Cuando la economía global se paralizó, Roberto, cocinero a mediados de la treintena, y Janeth, que está en la cuarentena y rellena vasos de agua en otro restaurante, gastaron 450 dólares de sus últimos pagos para aprovisionarse. Semanas más tarde, sus menguadas reservas incluyen dos bolsas a medio llenar de cinco libras de arroz, una colección de tallarines, medio paquete de pasta, dos cajas de mezcla para hacer pan de maíz, cuatro cajas de pasas y latas de frijoles, piña, atún, maíz y sopa.
Su hija de cinco años, Allison, sigue pidiendo galletas y helados, peticiones que rechazan con cariño.
Janeth y Roberto se han reducido la dieta a una comida diaria para mantener a su hija alimentada.
Hace poco tuvieron un buen día, después de que Roberto consiguiera trabajar cuatro horas preparando comidas para llevar a casa en una tienda de alimentación, y tuvieron suficiente para lo que ahora es un banquete: una lata de frijoles refritos dividida en tres y dos huevos revueltos cada uno. Janeth también hizo tortillas con su último medio paquete de harina de masa.
Se le cayeron las lágrimas viendo cómo su hija devoraba la comida.
“¿Dónde podemos conseguir comida suficiente? ¿Cómo podemos pagar nuestras facturas?”, preguntó. Después repitió algo que ella y su marido dijeron una y otra vez durante varios días: Son gente trabajadora.
“Nunca antes habíamos tenido que pedir ayuda”, dijo.
Janeth y Roberto también tienen tres hijos adultos y ella es la mayor de tres hermanas en el país. El matrimonio ayuda a mantener alimentados a media docena de hogares en Estados Unidos y Honduras.

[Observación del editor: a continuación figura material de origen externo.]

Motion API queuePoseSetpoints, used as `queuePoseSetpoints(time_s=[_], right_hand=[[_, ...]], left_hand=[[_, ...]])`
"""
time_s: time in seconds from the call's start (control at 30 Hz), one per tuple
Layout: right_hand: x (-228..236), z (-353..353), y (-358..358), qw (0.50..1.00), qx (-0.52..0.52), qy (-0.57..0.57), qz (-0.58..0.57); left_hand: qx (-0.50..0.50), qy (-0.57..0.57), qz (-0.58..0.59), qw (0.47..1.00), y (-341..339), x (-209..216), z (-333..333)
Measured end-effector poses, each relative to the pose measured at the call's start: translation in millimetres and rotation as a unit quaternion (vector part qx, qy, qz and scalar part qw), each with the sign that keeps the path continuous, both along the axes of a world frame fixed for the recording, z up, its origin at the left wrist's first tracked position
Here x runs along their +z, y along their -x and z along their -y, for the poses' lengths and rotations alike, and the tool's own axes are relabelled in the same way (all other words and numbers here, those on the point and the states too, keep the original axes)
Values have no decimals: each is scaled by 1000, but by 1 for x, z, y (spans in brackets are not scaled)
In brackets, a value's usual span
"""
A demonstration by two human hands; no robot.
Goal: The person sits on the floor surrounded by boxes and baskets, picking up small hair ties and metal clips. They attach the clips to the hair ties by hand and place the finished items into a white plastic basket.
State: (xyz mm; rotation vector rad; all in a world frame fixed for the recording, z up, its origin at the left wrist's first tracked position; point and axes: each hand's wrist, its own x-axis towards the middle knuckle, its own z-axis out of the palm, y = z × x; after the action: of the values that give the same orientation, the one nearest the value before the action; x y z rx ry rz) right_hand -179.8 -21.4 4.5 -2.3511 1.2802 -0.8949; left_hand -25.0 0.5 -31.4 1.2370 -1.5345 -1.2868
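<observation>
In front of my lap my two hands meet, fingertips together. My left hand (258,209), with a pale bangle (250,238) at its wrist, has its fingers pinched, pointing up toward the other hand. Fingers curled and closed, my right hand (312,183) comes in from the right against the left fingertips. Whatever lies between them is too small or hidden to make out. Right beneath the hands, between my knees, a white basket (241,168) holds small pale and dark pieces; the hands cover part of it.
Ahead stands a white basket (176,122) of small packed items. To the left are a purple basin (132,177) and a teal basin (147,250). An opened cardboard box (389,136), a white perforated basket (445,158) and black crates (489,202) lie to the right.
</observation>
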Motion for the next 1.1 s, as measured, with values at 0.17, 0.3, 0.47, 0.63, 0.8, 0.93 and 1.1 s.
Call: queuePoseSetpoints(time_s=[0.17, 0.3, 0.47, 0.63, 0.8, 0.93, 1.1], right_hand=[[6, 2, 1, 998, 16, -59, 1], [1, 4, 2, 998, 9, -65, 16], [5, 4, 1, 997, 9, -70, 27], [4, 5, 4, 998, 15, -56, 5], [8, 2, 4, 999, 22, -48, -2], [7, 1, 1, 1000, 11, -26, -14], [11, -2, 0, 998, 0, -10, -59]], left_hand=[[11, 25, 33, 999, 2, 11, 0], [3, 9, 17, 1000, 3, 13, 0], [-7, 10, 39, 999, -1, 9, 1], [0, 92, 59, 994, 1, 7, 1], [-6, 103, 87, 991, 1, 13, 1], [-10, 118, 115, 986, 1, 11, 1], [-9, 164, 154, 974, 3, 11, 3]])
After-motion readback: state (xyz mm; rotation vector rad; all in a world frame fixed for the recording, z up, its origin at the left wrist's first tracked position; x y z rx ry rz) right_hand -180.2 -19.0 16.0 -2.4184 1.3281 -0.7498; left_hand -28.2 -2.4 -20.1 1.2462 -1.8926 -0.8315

Pasan el día en su camioneta de segunda mano, yendo de iglesias y bancos de alimentos a casas de familiares. Siguen pistas sobre donaciones de comida o empleos temporales. Comparten los cupones de comida conseguidos con esfuerzo con las dos hermanas de Janeth, que en total tienen cinco hijos pequeños a los que alimentar, y llaman a sus hijos mayores avisando de dónde se reparte comida.
Y luchan contra la desesperación. “No tenemos ayuda. No sabemos cómo acabará”, dijo Janeth.
En un día reciente, la pareja desayuna café y unos pocos crackers. Allison toma cereales, una marca favorita proporcionada por un banco de alimentos.
Poco después, Roberto y Allison, que lleva zapatillas rosas brillantes, están entre los primeros en la fila ante un banco de alimentos en Washington DC. Con ellos esperan un joven afroestadounidense que acaba de perder su empleo y busca ayuda por primera vez, y dos niñeras nacidas en el extranjero que llegan con los hijos de sus clientes. Ahora las mujeres solo tienen empleo -y sueldo- de forma esporádica y necesitan ayuda para alimentar a sus propios hijos.
Roberto se marcha encantado de haber conseguido una bolsa de bananas, algo de espaguetis, salsa de tomate y otros productos básicos.
Otro día, Roberto y Allison se quedan en la camioneta mientras Janeth sale bajo una fría llovizna para acercarse a una iglesia que se dice reparte comida. Tiene problemas para entender el cartel en inglés de la puerta y después llama a los números que aparecen. Nadie contesta.
Más tarde, cargando la camioneta para llevar comida a las hermanas de Janeth, la pareja rebusca en los bolsillos de sus vaqueros para mostrar el efectivo que les queda: 110 dólares en total.
Ese dinero es para combustible. Sin eso, viviendo a las afueras, no hay forma de llegar a los bancos de alimentos, a los trabajos de un día con pago en efectivo, a los parientes en riesgo de desahucio que necesitan comida.
En el camino para visitar a las hermanas de Janeth en Baltimore, Janeth le da a Allison un pequeño bote con compota de manzana. La niña saborea cada bocado, mojando el dedo y chupándolo hasta que no queda nada. “¿Más?”, pregunta con esperanza, tendiendo el envase hacia su madre.
Janeth responde con cariño y pesar. No hay más.